EXERCISE OBJECTIVE:
Give back, exactly as written, the lines from the beginning of the listing through the one that contains "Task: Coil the".

(AVAILABLE DATA Opens)

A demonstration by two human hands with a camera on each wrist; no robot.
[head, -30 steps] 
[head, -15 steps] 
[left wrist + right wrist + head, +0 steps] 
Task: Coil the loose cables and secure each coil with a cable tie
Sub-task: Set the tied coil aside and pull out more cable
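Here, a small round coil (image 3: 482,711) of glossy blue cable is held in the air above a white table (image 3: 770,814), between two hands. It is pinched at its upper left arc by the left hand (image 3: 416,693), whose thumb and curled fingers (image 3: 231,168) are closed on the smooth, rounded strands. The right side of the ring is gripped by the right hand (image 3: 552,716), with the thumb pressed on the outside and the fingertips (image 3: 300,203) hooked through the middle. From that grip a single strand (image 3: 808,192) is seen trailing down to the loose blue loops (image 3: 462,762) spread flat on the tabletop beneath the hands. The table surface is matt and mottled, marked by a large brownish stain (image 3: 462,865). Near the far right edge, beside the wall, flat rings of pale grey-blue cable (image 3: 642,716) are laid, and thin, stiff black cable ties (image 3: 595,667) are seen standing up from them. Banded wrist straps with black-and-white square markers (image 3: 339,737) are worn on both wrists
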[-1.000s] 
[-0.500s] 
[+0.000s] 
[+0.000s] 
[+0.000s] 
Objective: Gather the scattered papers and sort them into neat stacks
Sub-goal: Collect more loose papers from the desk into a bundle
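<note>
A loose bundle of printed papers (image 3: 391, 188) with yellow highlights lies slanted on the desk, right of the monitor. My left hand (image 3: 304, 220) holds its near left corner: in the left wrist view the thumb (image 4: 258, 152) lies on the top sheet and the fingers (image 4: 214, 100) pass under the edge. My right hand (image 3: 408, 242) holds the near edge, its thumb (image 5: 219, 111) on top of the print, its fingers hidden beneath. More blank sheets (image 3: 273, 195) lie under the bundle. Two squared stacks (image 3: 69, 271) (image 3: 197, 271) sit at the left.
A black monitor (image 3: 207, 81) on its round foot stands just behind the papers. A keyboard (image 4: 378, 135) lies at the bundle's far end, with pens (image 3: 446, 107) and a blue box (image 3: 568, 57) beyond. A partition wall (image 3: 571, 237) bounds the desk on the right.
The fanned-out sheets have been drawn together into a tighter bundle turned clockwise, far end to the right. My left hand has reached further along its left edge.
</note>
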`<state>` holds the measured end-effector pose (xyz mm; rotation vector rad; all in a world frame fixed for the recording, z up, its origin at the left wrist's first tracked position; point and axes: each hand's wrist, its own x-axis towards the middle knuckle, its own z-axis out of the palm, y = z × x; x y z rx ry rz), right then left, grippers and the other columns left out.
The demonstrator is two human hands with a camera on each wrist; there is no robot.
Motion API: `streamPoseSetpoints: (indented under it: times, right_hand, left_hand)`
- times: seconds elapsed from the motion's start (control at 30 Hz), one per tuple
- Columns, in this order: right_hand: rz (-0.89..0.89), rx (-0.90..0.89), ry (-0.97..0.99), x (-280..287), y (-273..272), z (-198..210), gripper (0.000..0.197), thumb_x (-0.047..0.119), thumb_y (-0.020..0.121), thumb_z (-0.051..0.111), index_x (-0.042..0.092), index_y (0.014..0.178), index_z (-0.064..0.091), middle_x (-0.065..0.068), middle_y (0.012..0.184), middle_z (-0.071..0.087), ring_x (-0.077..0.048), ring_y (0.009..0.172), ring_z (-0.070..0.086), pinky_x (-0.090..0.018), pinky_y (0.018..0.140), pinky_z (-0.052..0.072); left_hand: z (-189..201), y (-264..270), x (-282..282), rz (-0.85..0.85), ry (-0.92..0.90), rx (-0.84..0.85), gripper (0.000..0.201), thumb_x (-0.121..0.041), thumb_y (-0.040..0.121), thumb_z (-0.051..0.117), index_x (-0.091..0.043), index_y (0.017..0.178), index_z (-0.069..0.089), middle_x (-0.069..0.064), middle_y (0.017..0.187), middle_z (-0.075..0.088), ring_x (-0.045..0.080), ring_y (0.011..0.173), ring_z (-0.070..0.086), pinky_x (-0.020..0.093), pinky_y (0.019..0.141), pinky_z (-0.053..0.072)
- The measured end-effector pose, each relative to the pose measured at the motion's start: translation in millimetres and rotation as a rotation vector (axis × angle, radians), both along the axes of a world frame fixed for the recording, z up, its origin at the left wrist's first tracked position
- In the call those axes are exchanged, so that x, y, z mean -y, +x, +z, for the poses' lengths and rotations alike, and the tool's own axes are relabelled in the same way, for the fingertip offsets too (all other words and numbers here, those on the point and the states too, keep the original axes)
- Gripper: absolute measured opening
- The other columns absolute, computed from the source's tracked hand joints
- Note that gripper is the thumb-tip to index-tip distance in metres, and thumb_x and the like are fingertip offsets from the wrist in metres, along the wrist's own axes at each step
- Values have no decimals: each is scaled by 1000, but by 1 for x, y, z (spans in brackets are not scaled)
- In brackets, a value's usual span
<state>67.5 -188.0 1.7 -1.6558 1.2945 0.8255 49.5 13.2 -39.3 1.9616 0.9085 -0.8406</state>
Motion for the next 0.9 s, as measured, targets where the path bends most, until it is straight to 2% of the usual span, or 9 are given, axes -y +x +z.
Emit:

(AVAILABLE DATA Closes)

YOUR RESPONSE:
A demonstration by two human hands with a camera on each wrist; no robot.
[head, -30 steps] 
[head, -15 steps] 
[left wrist + right wrist + head, +0 steps] 
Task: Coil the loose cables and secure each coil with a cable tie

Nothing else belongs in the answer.